London risks losing some of its vitality because of a dangerous trend of ‘dark’ areas of the city caused by those who own property but do not live in it full-time.
So said economist Will Hutton at the latest ‘Evolving London’ talk organised by GVA in association with NLA and held at the King’s Fund on Monday.
‘I think it will become a problem and will diminish its vitality’, said Hutton. ‘This whole issue will become very hot indeed over the next 10 years.’ The former Observer editor-in-chief, now principal of Hertford College, Oxford University and chair of the Big Innovation Centre at The Work Foundation was speaking at the event to address the main question: ‘What does the future hold for London’s economy?’ Grappling with issues including, topically, Europe, new emerging sectors, infrastructure investment, aviation expansion and regulation, Hutton said there should be legislation to commit people to live in the homes they own or else we risk that 2/3 of Kensington, Knightsbridge and other wealthy areas will become ‘dark’. We have become far too relaxed about income inequality, he added, and London could begin to resemble Mexico City or Buenos Aires rather than the city that it wants to be.
Hutton said he felt that Britain might be about to go through a similar period of creativity and ferment to that which greeted the period when capitalism became ‘very dysfunctional’ and ‘we got serious’, with the creation of trade unions, universal suffrage and a national network of primary schools. ‘I think we’ll go through a period like that again’, he said. ‘We stand on the verge of a period of quite substantial creativity and tension, because the two things go together.’
Hutton said that the knowledge economy is key to London’s future, but that the city must think more systematically about innovation, and less about financial services being the ‘be all and end all’. The aviation debate is a pressing one for the capital, with it already becoming apparent that feeder airports to London such as Bristol, Norwich and Southampton are flying passengers to Schiphol or Paris for their interconnecting flights.

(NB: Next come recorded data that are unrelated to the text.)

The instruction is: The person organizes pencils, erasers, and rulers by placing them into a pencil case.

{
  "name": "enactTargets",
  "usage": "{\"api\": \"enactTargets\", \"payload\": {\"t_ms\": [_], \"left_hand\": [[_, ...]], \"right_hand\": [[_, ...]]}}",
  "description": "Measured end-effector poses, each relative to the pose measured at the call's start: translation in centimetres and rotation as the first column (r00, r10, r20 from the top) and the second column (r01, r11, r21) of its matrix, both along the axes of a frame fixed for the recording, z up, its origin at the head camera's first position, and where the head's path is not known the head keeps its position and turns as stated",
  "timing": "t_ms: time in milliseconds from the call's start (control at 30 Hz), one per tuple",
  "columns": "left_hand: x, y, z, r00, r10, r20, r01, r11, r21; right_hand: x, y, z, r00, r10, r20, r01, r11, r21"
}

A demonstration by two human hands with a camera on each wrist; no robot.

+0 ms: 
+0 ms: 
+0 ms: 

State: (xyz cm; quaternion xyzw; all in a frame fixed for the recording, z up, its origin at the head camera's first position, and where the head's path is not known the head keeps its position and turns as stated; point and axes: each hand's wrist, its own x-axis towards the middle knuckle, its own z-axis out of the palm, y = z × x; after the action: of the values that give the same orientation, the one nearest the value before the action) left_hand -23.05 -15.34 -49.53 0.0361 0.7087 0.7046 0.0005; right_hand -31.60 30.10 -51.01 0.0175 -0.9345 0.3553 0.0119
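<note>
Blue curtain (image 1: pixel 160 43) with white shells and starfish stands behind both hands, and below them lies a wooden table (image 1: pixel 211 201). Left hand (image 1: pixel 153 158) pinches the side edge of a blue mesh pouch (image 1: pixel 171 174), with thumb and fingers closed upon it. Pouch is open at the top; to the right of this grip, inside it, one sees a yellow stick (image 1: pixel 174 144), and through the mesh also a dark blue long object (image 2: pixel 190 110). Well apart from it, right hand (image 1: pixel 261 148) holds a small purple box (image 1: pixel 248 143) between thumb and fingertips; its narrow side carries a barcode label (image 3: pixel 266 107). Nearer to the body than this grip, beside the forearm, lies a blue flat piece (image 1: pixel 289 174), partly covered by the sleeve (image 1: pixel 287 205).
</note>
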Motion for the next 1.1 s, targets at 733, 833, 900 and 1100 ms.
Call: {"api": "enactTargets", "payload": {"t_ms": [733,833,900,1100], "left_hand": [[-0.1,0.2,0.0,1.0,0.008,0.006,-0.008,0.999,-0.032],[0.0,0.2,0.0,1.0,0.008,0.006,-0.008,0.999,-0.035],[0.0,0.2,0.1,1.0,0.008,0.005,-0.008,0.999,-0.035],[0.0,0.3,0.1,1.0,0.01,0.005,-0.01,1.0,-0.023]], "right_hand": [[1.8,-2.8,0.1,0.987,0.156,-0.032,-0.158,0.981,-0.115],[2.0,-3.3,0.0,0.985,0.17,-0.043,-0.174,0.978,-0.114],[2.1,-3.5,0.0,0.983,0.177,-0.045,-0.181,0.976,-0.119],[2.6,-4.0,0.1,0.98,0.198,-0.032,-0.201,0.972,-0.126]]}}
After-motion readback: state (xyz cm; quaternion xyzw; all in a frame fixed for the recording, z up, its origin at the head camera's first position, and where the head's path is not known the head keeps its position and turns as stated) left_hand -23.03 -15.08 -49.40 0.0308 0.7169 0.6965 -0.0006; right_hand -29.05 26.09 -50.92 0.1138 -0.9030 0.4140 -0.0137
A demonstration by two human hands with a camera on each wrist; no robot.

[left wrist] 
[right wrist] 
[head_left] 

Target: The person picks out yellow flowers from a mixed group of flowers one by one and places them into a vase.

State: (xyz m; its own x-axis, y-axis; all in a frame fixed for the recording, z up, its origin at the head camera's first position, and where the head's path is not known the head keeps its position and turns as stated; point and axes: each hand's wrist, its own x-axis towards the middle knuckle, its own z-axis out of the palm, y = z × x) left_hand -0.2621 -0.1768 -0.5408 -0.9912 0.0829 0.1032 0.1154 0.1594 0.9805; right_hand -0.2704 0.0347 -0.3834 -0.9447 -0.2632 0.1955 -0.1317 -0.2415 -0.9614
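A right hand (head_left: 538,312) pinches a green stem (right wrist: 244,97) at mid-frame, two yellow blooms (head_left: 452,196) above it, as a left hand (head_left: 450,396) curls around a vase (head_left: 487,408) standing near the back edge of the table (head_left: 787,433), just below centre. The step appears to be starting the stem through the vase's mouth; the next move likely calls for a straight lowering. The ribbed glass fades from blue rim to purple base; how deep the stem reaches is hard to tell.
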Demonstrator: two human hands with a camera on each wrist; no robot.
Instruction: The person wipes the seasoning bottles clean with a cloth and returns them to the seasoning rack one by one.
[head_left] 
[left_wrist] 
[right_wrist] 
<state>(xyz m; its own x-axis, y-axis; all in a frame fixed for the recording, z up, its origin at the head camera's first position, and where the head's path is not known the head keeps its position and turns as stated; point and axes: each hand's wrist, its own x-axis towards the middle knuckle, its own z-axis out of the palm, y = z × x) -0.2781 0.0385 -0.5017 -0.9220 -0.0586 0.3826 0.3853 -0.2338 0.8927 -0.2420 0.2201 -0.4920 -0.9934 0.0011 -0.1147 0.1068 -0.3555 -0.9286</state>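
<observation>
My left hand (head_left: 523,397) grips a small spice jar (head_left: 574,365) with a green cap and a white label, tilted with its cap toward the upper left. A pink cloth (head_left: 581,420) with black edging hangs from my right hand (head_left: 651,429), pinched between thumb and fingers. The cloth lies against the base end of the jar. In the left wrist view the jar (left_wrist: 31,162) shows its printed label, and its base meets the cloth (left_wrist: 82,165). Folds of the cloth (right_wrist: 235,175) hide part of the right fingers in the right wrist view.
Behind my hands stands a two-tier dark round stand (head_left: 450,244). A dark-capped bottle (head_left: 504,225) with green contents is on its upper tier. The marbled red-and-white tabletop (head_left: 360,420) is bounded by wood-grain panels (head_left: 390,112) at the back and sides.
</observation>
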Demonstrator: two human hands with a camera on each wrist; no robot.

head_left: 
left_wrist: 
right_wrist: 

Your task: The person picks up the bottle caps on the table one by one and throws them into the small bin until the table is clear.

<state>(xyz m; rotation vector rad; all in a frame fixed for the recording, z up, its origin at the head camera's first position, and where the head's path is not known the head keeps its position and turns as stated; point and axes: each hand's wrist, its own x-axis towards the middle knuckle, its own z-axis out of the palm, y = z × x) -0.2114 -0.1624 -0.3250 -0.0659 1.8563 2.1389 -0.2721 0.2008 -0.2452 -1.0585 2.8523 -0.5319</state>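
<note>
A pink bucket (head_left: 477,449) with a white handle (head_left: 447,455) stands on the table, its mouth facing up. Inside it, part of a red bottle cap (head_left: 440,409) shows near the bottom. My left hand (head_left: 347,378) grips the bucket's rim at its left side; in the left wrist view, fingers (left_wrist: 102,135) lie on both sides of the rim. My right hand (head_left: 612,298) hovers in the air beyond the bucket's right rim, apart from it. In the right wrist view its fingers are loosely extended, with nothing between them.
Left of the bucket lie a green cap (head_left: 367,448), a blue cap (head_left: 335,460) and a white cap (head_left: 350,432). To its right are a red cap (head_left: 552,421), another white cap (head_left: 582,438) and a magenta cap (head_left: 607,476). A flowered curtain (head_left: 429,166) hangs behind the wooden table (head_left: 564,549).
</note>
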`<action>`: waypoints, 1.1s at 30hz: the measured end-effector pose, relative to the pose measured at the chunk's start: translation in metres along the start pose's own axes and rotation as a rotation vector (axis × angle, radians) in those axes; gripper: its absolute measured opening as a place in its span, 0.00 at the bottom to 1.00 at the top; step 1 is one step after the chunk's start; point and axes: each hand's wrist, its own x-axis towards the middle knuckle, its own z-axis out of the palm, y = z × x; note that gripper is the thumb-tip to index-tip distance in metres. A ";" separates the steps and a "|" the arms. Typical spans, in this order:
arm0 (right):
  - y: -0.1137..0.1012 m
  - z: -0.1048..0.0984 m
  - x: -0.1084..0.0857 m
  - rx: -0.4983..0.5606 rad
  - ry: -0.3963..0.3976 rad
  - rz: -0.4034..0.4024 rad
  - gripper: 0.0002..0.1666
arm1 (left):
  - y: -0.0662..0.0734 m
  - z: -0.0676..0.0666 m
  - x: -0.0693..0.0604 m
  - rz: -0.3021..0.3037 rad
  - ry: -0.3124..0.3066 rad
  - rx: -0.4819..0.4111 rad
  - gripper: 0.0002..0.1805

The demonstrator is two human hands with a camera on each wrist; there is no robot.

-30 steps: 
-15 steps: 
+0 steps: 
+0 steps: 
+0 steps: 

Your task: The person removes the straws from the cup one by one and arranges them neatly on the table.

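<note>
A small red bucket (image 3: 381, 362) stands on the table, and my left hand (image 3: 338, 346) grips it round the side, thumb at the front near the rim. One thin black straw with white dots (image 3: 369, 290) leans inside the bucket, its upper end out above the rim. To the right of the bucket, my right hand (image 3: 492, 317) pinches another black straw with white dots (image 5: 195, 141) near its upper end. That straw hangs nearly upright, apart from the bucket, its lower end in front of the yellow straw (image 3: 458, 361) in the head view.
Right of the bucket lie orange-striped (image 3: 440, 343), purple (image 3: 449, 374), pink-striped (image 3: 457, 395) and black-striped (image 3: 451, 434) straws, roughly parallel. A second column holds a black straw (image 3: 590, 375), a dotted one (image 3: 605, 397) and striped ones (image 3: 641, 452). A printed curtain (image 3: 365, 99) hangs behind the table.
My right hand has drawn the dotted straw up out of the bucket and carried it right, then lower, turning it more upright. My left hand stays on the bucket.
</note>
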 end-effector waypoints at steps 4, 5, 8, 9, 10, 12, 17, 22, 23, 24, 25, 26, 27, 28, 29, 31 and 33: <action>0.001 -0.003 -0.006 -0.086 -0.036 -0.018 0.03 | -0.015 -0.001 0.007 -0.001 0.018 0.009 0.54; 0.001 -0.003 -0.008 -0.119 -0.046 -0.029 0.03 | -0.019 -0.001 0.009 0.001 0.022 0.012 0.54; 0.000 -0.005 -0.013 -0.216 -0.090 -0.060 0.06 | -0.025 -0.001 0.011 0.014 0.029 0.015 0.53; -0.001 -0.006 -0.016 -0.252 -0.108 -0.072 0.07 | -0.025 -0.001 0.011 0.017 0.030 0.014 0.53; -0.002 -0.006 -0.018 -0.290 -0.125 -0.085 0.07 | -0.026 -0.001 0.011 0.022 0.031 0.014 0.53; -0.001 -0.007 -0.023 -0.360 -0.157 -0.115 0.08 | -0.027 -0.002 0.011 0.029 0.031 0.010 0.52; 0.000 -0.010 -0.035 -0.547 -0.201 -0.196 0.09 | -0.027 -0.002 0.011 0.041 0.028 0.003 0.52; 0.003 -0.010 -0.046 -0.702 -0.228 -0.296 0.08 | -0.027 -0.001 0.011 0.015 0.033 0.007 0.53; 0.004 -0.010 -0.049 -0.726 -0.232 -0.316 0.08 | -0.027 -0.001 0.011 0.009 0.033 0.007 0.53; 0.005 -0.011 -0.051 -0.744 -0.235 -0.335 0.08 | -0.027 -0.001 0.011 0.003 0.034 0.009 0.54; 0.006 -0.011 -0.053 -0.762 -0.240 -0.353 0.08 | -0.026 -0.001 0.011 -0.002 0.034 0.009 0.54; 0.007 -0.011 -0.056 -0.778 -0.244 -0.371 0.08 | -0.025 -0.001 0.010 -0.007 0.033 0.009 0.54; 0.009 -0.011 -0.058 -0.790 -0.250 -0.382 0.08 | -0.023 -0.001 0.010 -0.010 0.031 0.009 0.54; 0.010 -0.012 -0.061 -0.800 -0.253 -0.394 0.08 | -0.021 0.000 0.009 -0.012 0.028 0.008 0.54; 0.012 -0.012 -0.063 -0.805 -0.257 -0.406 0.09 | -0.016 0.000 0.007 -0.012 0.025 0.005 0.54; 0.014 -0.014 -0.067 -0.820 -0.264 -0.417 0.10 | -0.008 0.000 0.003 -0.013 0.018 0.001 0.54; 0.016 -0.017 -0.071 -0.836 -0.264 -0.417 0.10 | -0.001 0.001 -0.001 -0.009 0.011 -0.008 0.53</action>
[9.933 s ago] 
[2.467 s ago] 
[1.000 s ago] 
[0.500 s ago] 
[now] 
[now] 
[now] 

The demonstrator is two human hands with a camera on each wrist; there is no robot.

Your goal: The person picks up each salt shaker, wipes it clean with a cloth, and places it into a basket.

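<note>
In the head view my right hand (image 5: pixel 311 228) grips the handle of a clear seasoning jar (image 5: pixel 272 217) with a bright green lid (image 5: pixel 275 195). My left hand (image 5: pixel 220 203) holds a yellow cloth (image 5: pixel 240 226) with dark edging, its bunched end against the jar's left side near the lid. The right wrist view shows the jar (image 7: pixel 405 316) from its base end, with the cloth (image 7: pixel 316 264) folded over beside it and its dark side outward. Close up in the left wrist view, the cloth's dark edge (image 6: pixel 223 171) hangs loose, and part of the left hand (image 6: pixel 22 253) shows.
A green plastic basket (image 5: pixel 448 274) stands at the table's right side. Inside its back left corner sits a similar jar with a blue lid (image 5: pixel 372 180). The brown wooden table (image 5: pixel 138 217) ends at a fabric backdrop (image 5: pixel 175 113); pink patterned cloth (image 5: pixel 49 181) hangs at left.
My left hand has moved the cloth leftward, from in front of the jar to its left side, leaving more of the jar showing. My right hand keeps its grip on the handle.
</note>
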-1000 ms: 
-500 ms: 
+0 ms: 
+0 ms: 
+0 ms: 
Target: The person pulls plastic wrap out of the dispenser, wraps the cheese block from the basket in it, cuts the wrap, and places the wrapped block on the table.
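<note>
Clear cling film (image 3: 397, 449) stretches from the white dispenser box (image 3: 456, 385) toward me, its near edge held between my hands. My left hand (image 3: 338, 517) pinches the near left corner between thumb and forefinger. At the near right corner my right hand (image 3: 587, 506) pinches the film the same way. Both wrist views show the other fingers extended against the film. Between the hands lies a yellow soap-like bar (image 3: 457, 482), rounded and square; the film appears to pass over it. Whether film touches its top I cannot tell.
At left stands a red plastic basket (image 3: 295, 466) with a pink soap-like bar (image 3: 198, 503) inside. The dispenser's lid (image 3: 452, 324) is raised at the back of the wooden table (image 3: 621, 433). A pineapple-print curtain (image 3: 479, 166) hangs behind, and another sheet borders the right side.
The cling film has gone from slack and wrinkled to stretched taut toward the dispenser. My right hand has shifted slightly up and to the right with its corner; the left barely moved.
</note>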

London needs ‘not just a third runway, but a fourth runway, frankly’, with so many industries here depending on it. ‘The possession of a hub airport is pretty essential for the knowledge economy’, said Hutton. This knowledge economy has underpinned London’s success in the last 30 years and will underpin it in the next 30. But Heathrow must be sustained as a hub airport or London must build anew – ‘for my money not in Essex but on the Isle of Grain’, even if this investment was tricky politically to justify to the rest of Britain. And yet London must stay on its ‘virtuous circle’ as a precious part of the national economy.
Other ideas proposed by Hutton included a specialist housing bank to fund homebuilding, with more, taller blocks of residential a possible, partial answer to the city’s shortage, while the area between King’s Cross and Euston is one to watch as a ‘big economic hotspot’, particularly with the arrival of HS2.